• [YOUR OBJECTIVE]: Exactly the lines from the one with "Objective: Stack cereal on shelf" to the end of the listing must be repeated, both ends included, with nothing added.

◆ ◆ ◆ ◆

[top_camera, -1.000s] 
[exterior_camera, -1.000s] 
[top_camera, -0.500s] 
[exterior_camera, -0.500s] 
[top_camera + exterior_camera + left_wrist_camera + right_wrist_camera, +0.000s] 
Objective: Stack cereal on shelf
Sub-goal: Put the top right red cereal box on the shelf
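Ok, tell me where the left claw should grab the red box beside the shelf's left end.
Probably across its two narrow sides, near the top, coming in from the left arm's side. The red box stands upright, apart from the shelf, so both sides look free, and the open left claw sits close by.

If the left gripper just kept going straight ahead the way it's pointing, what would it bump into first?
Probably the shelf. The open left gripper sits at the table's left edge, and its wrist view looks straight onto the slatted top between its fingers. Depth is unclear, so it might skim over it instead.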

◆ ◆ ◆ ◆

• [EXERCISE OUTPUT]:
Objective: Stack cereal on shelf
Sub-goal: Put the top right red cereal box on the shelf
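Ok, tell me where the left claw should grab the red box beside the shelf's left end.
Probably across its two narrow sides, near the top, coming in from the left arm's side. The red box stands upright, apart from the shelf, so both sides look free, and the open left claw sits close by.

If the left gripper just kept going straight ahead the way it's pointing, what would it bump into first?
Probably the shelf. The open left gripper sits at the table's left edge, and its wrist view looks straight onto the slatted top between its fingers. Depth is unclear, so it might skim over it instead.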

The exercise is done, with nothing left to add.